Reviewed by Dennis Schwartz
A quiet, slow-paced interracial love story I had a disconnect with. Though moved by Toni Collette’s brilliant performance, I failed to be moved by this ill-fated relationship and the underwritten plot that was more baffling and trite than emotionally real.
Geologist Sandy Edwards (Toni Collette) who also runs a software design company in Perth with a business partner, Bill Baird (Matthew Dyktynski), lives at home with her widowed mom (Lynette Curran) and displays at times a bad attitude with her opinionated but well-meaning mom. Her bossy partner assigns her as a driver and chaperone to visiting Japanese executive Tachibana Hiromitsu (Gotaro Tsunashima), whom her company is interested in selling their innovative topographical geology software.
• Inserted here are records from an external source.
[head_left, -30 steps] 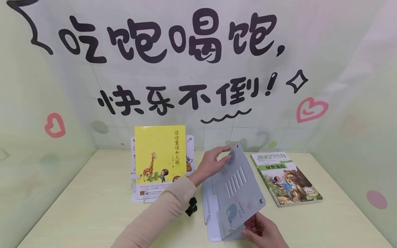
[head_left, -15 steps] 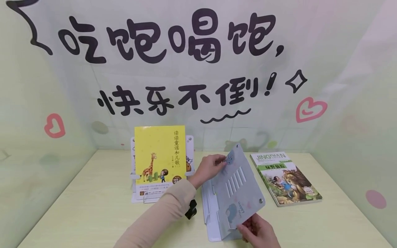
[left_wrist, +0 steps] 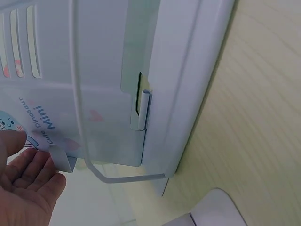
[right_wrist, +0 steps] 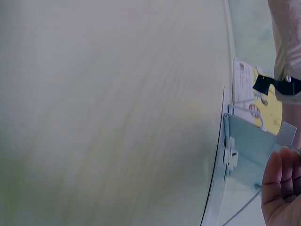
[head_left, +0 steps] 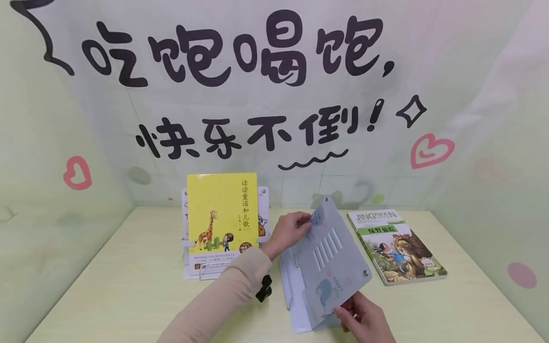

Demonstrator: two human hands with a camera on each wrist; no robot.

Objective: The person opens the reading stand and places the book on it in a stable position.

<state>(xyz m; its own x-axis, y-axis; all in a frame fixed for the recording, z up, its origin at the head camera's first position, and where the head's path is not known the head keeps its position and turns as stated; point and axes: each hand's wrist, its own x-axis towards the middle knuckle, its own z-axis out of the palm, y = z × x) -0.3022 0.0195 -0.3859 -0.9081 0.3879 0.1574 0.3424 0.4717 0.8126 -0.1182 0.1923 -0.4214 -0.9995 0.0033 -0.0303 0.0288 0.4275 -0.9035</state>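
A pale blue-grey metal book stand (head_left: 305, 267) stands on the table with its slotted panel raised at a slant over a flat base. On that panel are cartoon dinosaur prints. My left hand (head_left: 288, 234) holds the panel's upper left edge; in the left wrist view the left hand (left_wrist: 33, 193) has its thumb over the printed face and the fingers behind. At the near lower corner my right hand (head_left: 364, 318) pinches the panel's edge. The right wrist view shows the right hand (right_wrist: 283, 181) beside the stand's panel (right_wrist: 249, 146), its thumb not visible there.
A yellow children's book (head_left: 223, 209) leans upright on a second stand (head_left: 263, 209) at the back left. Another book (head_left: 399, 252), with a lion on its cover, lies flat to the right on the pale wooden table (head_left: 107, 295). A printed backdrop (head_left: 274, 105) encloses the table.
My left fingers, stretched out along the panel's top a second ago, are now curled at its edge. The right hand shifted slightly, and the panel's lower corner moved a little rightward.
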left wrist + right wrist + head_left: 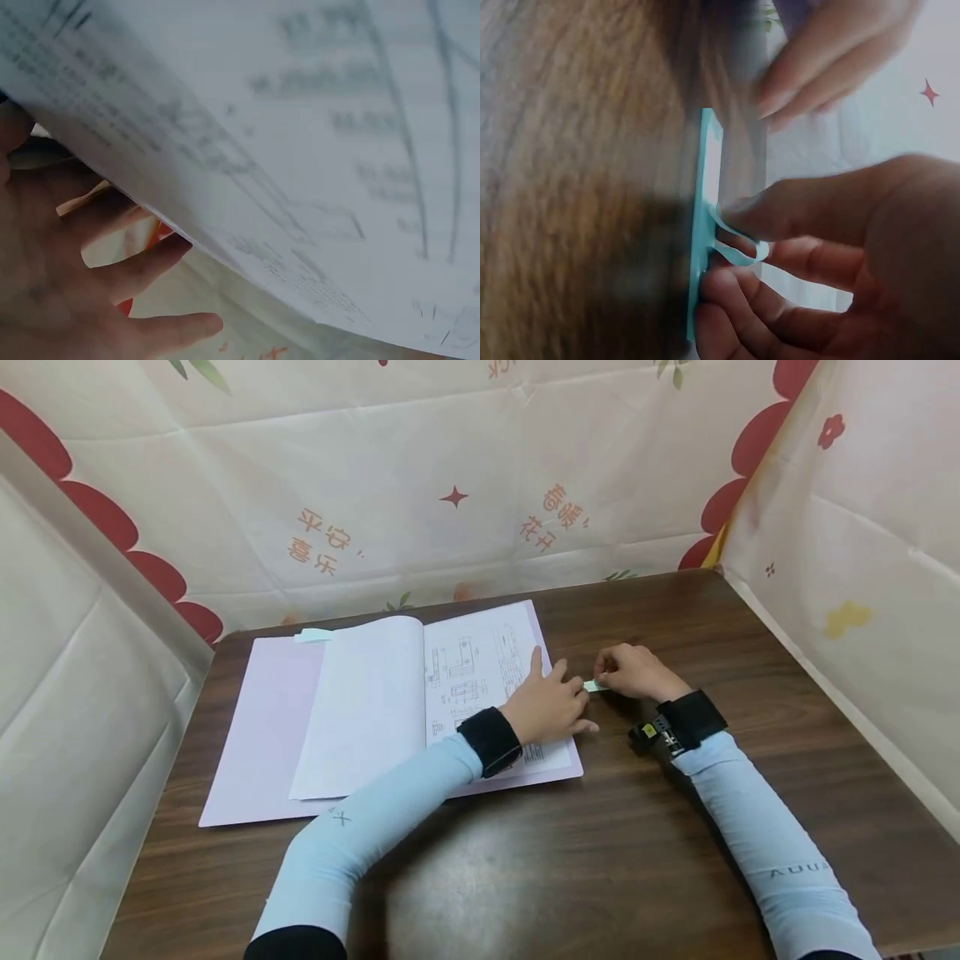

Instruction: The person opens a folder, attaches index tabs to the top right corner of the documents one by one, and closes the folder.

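Note:
A small pad of pale blue-green sticky notes [595, 686] lies on the table, right of an open folder of papers [255, 735]. My right hand [636, 671] pinches the pad's curled top sheet [742, 255] between thumb and finger. Other fingers of that hand touch the pad's lower end. My left hand [546, 703] has its fingers spread over the right margin of a printed drawing page [472, 668], fingertips near the pad. In the left wrist view, the left hand [67, 262] shows beside the blurred page; contact with the paper is hard to tell.
The folder lies spread on a brown wooden table [570, 860], a blank white page [367, 710] on its left side. A pale blue sticky strip [313, 635] sits at its upper left edge. Patterned cloth [412, 460] hangs behind and at both sides.

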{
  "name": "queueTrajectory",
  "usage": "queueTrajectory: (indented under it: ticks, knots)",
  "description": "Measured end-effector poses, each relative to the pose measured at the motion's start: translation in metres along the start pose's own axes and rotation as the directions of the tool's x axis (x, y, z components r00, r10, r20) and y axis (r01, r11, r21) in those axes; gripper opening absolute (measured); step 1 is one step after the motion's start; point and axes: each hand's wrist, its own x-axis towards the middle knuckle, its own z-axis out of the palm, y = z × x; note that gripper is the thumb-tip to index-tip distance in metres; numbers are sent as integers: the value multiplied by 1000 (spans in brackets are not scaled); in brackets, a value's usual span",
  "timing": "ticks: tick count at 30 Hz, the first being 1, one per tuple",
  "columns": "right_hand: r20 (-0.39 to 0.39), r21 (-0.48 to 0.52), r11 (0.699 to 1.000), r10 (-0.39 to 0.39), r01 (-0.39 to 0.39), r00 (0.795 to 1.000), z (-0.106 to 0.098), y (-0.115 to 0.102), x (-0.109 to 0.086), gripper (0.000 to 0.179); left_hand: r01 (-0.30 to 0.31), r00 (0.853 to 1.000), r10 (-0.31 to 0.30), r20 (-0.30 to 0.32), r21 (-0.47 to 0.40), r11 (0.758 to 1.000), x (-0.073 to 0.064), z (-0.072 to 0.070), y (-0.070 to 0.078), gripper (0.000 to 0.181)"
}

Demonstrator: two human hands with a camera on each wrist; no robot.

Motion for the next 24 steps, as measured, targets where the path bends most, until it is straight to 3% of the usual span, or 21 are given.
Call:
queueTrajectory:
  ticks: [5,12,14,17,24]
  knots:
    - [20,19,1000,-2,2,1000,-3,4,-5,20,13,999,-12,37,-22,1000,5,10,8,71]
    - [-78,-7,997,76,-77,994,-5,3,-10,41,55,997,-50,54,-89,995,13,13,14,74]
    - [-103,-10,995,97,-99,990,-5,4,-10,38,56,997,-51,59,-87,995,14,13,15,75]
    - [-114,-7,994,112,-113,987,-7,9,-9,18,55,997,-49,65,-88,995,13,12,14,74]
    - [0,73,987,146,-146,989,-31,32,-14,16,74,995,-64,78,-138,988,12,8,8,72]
At Hiro’s request they drive 5-hours north to Western Australia’s Outback to visit a mine in the Pilbara region, where some of the world’s largest deposits of iron ore are mined. At first the two don’t like each other and seem to be divided by cultural and class barriers, as Sandy finds him too reserved and dull and chauvinistic while Hiro finds her loud and aggressive and with a big rump. Hiro treats Sandy like a servant (as she doesn’t understand the business protocol expected and fails to bow and exchange business cards). When Hiro learns differently, he still shows little interest in the software and instead becomes mysteriously consumed by the vast open spaces and no people, which is opposite from Japan. Hiro who speaks little English, is also consumed with taking photos of himself in the barren land. Sandy finds him odd and this babysitting assignment a real chore and can’t wait to return to her usual routines, especially when he gets drunk at a Karaoke bar and she has to nurse him through it.
Things get desperate when Hiro insists Sandy drive to an isolated desert area and their rented 4WD land cruiser gets stuck in the sand. Unable to get a signal from his cell phone, they spend the night in the cold Pilbara desert and miraculously bond because of their survival experience to adapt to the fierce environment. The next day they get out of the rut and go to a motel where she corrects his English, telling him they were in a desert not a dessert. Without any more chemistry than that, she shows him her healthy Aussie bod and they make love. When Sandy learns that Hiro’s married and has children, she seems disappointed but accepts this one-night stand as part of the business deal.
But Sue Brooks’s (“Road To Nhill”) Japanese Story is not satisfied with a forbidden romantic tale, nor even with just bridging the understanding gap between two cultures who were bitter enemies during WW11 — as one Aussie in the film bluntly says, our former enemies now own our country. Instead, the filmmaker takes a far turn off the main road and brings in a tragic incident which adds undeserved gravitas to a film that seems to have gotten lost itself in the Outback. The conclusion deals with this new melodramatic development and the story moves from Sandy being all distant and bitchy to now all thawed out and digging her Japanese experience as if she struck gold. I suppose the filmmaker tries to show that sadness is common to both cultures and both can best understand each other through their common pain and fears and that inner change comes about when one’s arrogance dissipates. The result is their desert experience has changed their rigid personalities, and either made them a better person or helped them find what was missing in their life. For me that was much too artsy-fartsy a way of looking at things, especially since I found the story as barren as the landscape.
The snail’s pace of the film makes it a torturous watch, though it’s filled with striking scenery of the red sand, imposing rock formations, vast blue skies and a barren desert which act to lull away the time as I played tourist while trapped in a languid storyline.